After locating the line containing "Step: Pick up" in the entries below, please write out that line and the rest through the end exactly. Omit pictures.

Stored data
□ □ □ □ □
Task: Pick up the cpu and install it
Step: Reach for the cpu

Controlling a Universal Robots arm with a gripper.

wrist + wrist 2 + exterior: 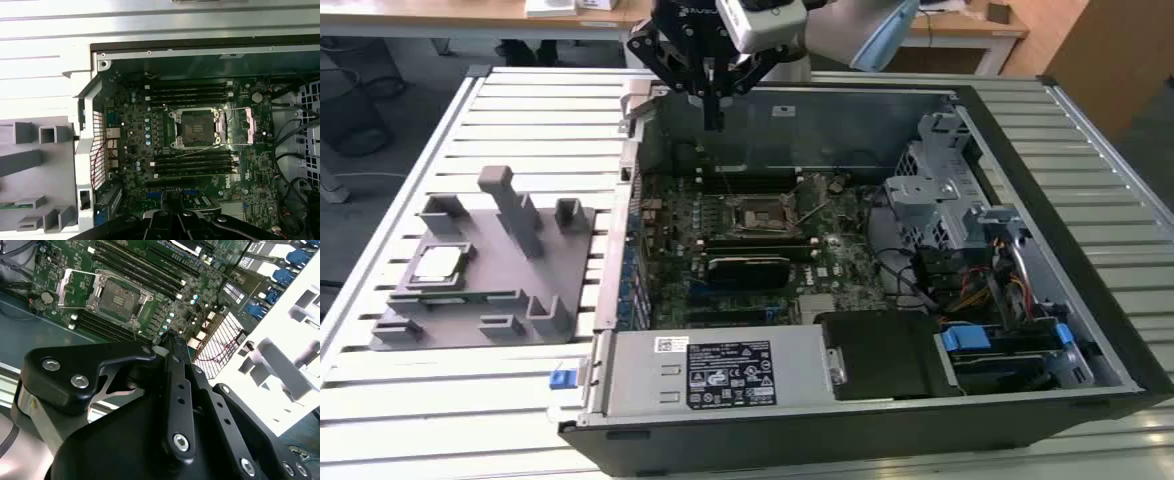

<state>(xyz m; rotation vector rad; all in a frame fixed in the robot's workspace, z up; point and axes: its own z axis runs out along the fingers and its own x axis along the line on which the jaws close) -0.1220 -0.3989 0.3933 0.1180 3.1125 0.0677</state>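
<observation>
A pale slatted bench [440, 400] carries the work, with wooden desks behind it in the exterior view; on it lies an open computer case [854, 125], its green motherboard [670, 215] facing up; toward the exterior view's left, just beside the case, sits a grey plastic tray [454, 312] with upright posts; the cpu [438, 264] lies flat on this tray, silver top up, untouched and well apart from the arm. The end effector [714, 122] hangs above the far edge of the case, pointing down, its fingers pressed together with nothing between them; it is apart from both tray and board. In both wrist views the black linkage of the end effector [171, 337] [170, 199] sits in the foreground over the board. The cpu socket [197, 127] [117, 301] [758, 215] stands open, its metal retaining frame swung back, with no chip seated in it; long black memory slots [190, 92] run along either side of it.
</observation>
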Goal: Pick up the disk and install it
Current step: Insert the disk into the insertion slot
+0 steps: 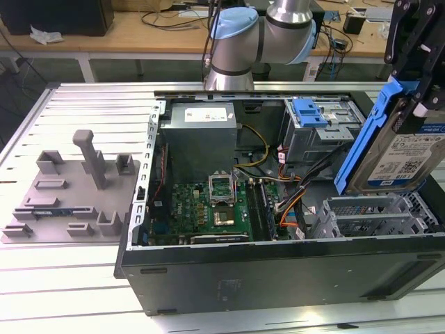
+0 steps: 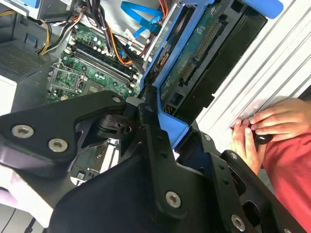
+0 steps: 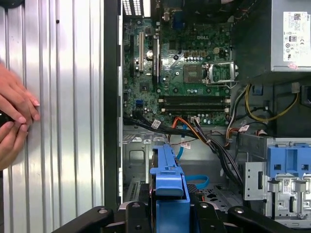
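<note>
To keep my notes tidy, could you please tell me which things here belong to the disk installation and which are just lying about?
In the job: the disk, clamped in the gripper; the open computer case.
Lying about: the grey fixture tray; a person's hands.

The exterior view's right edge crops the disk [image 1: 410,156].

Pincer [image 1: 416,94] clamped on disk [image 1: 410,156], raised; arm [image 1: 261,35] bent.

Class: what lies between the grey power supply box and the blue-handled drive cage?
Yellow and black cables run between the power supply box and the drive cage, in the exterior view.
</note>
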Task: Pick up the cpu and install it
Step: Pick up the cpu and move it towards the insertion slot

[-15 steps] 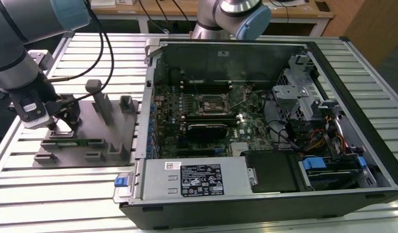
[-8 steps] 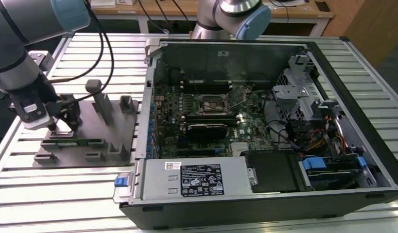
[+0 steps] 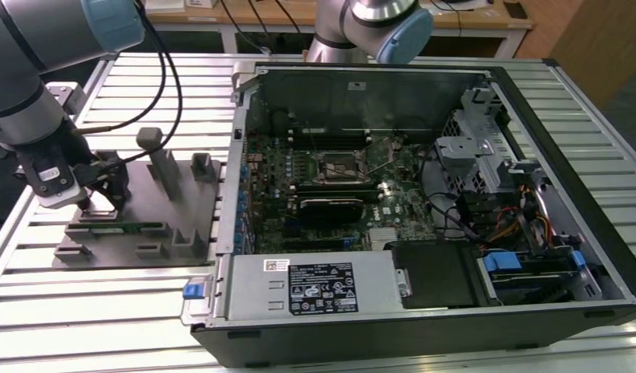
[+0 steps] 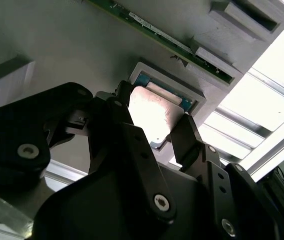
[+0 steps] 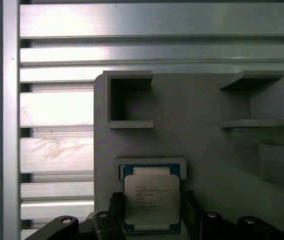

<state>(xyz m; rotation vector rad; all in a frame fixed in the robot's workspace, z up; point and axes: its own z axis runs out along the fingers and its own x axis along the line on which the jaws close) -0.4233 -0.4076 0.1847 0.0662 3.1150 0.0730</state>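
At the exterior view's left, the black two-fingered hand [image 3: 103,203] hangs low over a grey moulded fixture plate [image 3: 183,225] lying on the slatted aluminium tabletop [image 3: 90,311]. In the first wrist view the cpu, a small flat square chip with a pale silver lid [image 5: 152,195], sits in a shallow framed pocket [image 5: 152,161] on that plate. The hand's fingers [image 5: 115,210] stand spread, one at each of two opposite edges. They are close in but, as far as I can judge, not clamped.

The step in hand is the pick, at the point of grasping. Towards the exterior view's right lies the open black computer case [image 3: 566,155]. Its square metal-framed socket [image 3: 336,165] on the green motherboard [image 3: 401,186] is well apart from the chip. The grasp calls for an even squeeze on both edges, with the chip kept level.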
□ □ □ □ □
--- Task response ---
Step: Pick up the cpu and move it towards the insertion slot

[-15 steps] 
[-8 steps] 
[+0 steps] 
[+0 steps] 
[+0 steps] 

<state>(xyz m; rotation vector rad; all in a frame fixed in the robot's workspace, z up; point and axes: its own z axis runs out along the fingers and its own x axis along the line on which the jaws close) -0.4233 -0.4076 0.1847 0.0662 3.1150 0.0730</state>
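At the exterior view's left, the black two-fingered hand [image 3: 103,203] hangs low over a grey moulded fixture plate [image 3: 183,225] lying on the slatted aluminium tabletop [image 3: 90,311]. In the first wrist view the cpu, a small flat square chip with a pale silver lid [image 5: 152,195], sits in a shallow framed pocket [image 5: 152,161] on that plate. The hand's fingers [image 5: 115,210] stand spread, one at each of two opposite edges. They are close in but, as far as I can judge, not clamped.

The step in hand is the pick, at the point of grasping. Towards the exterior view's right lies the open black computer case [image 3: 566,155]. Its square metal-framed socket [image 3: 336,165] on the green motherboard [image 3: 401,186] is well apart from the chip. The grasp calls for an even squeeze on both edges, with the chip kept level.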

No more work is needed on this answer.